Client: Study in Cooperation with RWTH Aachen University
HCI • HMI • Inclusive Design • Special User Groups • Traffic Psychology
May 14, 2017
In modern technical environments we are confronted with tools transforming body movements into tool movements to extend our own capacities (e.g., controlling the centrally integrated input device of an in-car HMI while driving), and to enlarge or strengthen single parts of our body (e.g., using advanced driver assistance systems). However, tool use often challenges the human information processing system. Especially, when spatial and/or spatial-temporal trajectories of body and tool movements do not correspond, human movements become slow and inaccurate.

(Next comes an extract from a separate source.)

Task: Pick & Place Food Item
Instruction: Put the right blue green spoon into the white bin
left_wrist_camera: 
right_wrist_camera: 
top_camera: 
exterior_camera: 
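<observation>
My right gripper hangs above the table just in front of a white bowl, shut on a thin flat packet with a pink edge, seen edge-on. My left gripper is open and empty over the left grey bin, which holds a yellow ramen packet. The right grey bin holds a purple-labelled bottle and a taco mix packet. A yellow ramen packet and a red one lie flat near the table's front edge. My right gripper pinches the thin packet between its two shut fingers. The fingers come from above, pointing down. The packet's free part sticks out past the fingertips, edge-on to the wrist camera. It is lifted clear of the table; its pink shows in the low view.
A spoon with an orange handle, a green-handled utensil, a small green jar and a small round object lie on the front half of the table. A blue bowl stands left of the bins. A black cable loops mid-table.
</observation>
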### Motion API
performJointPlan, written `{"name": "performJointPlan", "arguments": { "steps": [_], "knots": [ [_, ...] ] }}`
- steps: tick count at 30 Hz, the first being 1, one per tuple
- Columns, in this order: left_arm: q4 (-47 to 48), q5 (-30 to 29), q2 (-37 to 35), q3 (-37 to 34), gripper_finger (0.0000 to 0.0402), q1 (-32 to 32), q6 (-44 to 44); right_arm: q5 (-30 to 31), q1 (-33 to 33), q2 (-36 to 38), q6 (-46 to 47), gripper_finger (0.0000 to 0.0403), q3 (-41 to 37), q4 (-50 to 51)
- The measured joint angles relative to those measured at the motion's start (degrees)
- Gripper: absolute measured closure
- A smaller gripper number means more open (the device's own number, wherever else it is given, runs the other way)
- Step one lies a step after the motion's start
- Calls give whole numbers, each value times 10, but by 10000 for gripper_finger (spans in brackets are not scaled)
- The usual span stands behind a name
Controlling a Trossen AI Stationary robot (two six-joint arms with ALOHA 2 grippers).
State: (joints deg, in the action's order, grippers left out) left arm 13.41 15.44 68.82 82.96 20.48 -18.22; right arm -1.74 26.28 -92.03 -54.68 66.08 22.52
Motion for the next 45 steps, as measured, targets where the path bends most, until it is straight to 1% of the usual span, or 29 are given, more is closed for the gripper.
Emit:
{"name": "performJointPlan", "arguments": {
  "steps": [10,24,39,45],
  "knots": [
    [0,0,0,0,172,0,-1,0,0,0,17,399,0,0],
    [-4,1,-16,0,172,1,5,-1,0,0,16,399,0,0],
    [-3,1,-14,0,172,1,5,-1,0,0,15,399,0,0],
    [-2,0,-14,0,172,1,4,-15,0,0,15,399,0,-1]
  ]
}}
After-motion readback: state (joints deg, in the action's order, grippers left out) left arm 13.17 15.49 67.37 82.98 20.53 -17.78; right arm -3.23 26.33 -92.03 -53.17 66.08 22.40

This study investigated the impact of handedness on simple and complex tool actions. In pointing and point-drag-drop tasks, right- and left-handed users controlled the cursor with a movement- or force-controlled input device (touchpad vs. trackpoint). In both tasks response times, but not errors increased for trackpoint compared with touchpad use. Any performance differences between left- and right-handed users in general were not observed, but an interaction with the dominant and non-dominant hand in action. Right-handed users’ response times were higher for their non-dominant hand, especially in point-drag-drop tasks. Surprisingly, for left-handed users we did not observe any performance difference between their dominant and non-dominant hand. Additionally, more pronounced practice effects were observed for right-handed users than for left-handed users. Results showed that right-handed users, but not left-handed users were less skilled with their non-dominant hand. This became very apparent in complex tool actions. We assume that most tools and tool environments are designed for right-handed usage, so that left-handed users are often forced to use their non-dominant (right hand) for proper usage. Consequently, fine psychomotor abilities of their non-dominant hand must be better developed. Recent results confirm this.